Profesor M. Ryaas Rasyid ketika menjadi saksi ahli di hadapan Mahkamah Konstitusi pada 2016 menguraikan, bahwa lahirnya Undang-Undang Nomor 22 tahun 1999 menempatkan kewenangan yang cukup luas ke daerah, khususnya kabupaten/kota, dan alokasi sumber keuangan yang relatif besar dibanding sebelumnya. Hal itu telah secara bertahap mengubah wajah daerah dan membangkitkan daya prakarsa, kreativitas, dan harga diri mereka.
Alokasi sumber keuangan yang dirancang dalam kerangka perimbangan keuangan pusat dan daerah menjadi urat nadi penyelenggaraan otonomi daerah, dalam rangka mewujudkan peningkatan dan pemerataan pendapatan masyarakat, kesempatan kerja, lapangan berusaha, meningkatan akses dan kualitas pelayanan publik serta daya saing daerah.

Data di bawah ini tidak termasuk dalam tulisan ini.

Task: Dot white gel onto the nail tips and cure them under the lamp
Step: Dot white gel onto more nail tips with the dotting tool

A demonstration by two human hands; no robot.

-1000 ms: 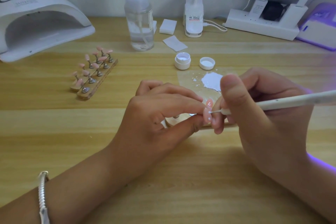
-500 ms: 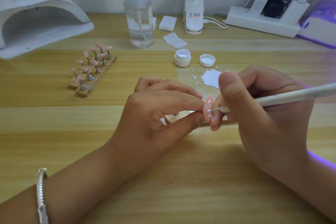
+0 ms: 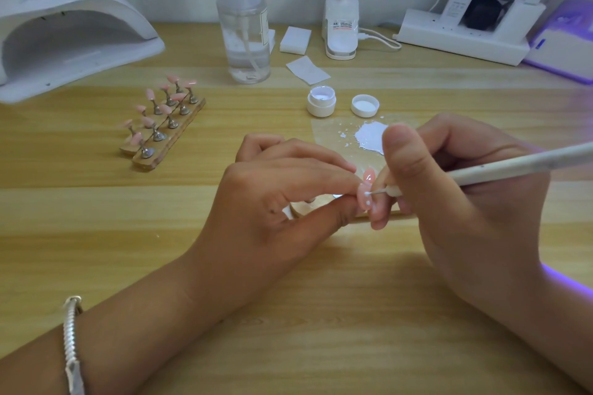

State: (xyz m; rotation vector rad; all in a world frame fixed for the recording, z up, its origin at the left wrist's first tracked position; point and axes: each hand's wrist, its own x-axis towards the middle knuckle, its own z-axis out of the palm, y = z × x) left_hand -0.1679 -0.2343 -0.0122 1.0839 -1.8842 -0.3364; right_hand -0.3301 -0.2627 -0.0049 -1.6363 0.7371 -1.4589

Otonomi daerah telah diselenggarakan selama dua setengah dekade. Sumber daya keuangan masih dipasok dari dana perimbangan setiap tahun rata-rata 80%, di mana istilah tersebut telah dikoreksi menjadi transfer ke daerah (TKD) sejak perubahan kedua undang-undang pemerintahan daerah ditetapkan. Daya prakarsa dan kreativitas yang dicitakan belum menjelma menjadi kemampuan kolektif untuk mewujudkan kemandirian fiskal di tingkat daerah.
Persoalannya adalah pemerintah pusat sedang mengencangkan ikat pinggang untuk berhemat, mengutamakan proyek prioritas skala nasional, sehingga efisiensi menjadi pilihan sejak tahun anggaran 2025. Kebijakan efisiensi awalnya hanya menyasar pemangkasan belanja perjalanan dinas, kini berkembang menjadi pengurangan belanja transfer ke daerah.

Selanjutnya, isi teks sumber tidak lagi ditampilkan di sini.